Introduction

Radiomics is an analysis tool to extract information from medical images that might not be perceived by the naked eye [1]. Over the course of a decade, several thousand studies have been published spanning diverse imaging disciplines in the field of radiomics research [2]. Nevertheless, the inherent complexity of these advanced methods that are employed to extract quantitative radiomics features may make it difficult to understand all facets of the analysis and evaluate the research quality, let alone to implement these published techniques in the clinical setting [3]. It is evident that easily applicable and robust tools for assessing the quality of radiomics research are needed to move the field forward.

With the aim of improving the quality of radiomics research methods, Lambin et al [4] proposed in 2017 an assessment tool, the radiomics quality score (RQS). Following the ideal workflow of conducting radiomics research, the RQS breaks it down into several steps and aims to standardize them. As a result, the RQS includes 16 items covering the entire lifecycle of radiomics research. Since its introduction in 2017, it has been widely adopted by the radiomics research community, and numerous systematic reviews using this assessment tool have been published [5,6,7,8,9]. However, it can still be inherently challenging for researchers or reviewers to correctly interpret and implement RQS and, therefore, assign scores, which are reproducible; as a result, most of the time the RQS scores are defined with a consensus decision and without a reproducibility analysis in these systematic reviews [5,6,7, 10,11,12,13]. Importantly, no intra- or inter-rater reproducibility analysis was presented in the original RQS publication [4].

According to a recent review article on systematic reviews using the RQS, in most cases the RQS is being used in a consensus approach: 27 out of 44 review articles chose to use consensus scoring, 10 did not even specify how the final scores were obtained, and only 7 of them used intraclass correlation coefficients (ICC) or kappa (k) statistics to assess inter-rater reliability [5]. Despite the positive connotation of a consensus decision, this does not necessarily mean that a score reached by consensus is reproducible.
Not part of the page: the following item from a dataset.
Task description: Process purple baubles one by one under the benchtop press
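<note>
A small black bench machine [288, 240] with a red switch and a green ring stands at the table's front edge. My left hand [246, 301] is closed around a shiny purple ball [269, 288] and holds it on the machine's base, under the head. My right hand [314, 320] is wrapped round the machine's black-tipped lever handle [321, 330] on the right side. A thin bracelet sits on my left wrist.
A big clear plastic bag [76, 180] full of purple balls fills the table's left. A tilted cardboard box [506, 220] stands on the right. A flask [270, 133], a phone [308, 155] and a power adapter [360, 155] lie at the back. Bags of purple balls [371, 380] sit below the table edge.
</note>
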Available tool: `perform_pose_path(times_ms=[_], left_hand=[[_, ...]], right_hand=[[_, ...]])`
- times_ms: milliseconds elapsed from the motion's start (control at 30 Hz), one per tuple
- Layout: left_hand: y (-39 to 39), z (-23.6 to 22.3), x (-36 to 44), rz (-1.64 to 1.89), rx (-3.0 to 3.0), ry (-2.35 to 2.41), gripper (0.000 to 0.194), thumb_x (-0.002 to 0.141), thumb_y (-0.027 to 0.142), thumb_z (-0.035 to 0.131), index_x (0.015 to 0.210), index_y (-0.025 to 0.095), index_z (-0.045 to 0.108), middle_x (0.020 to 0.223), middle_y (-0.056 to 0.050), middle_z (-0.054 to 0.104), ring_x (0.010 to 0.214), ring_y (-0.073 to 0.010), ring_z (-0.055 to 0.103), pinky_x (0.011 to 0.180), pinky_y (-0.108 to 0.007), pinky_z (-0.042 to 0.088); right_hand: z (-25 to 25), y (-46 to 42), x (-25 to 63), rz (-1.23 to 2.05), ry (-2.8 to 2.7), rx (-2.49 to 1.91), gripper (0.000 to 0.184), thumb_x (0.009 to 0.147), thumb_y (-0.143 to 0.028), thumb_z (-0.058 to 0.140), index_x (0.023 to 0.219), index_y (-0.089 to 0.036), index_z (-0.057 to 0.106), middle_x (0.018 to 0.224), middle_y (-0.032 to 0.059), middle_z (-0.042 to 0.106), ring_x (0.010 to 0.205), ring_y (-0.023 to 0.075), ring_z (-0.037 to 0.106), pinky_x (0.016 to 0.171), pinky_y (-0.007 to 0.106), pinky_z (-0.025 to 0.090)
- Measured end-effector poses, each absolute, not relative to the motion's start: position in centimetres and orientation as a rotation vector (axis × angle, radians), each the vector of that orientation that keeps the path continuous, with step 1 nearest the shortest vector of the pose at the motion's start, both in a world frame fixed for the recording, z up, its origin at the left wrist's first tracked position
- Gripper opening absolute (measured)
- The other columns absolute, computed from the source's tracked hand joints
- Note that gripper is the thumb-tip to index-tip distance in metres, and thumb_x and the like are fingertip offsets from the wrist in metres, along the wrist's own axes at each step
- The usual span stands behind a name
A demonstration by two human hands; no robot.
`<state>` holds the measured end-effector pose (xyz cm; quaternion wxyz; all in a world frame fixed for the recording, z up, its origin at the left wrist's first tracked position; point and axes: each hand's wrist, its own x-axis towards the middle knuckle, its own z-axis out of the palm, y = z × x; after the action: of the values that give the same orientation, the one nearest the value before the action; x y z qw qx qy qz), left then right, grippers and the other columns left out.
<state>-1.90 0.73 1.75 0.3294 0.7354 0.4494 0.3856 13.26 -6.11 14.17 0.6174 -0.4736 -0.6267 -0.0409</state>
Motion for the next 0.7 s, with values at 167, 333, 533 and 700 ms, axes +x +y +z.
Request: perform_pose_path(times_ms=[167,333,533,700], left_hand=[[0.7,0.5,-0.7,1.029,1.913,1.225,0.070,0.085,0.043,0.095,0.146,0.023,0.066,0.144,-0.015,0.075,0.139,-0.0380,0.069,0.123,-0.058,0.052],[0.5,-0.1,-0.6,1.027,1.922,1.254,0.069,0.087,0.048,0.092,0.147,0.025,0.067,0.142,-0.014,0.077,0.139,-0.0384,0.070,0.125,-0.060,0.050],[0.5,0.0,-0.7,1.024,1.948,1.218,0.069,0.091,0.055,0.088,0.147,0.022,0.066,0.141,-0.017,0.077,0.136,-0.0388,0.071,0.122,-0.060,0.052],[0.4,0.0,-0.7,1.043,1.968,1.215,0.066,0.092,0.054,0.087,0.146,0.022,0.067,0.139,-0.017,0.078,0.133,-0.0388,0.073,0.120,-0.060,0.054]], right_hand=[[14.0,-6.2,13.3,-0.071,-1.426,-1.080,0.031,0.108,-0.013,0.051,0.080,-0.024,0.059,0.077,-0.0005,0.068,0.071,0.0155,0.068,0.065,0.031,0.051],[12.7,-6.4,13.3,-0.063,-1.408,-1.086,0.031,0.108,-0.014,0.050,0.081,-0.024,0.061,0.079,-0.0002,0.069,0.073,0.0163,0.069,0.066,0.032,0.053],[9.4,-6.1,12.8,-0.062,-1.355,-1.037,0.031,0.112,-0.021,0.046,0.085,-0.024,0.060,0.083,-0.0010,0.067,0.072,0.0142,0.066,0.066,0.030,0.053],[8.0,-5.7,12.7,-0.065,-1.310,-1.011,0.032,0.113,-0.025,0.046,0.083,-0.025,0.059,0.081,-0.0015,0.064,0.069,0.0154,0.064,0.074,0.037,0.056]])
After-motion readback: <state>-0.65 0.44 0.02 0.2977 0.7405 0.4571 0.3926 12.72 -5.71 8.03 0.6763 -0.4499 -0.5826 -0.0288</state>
A consensus decision might solely reflect the most experienced rater, as novice voices could be suppressed, resulting in an underestimation of disagreement [14]. The decision to use consensus rather than inter-rater reliability could also presumably be due to challenges in applying the RQS and because ratings cannot be reliably reproduced across raters. Evidently, there is room for improvement in establishing an easily usable and reproducible tool for all researchers.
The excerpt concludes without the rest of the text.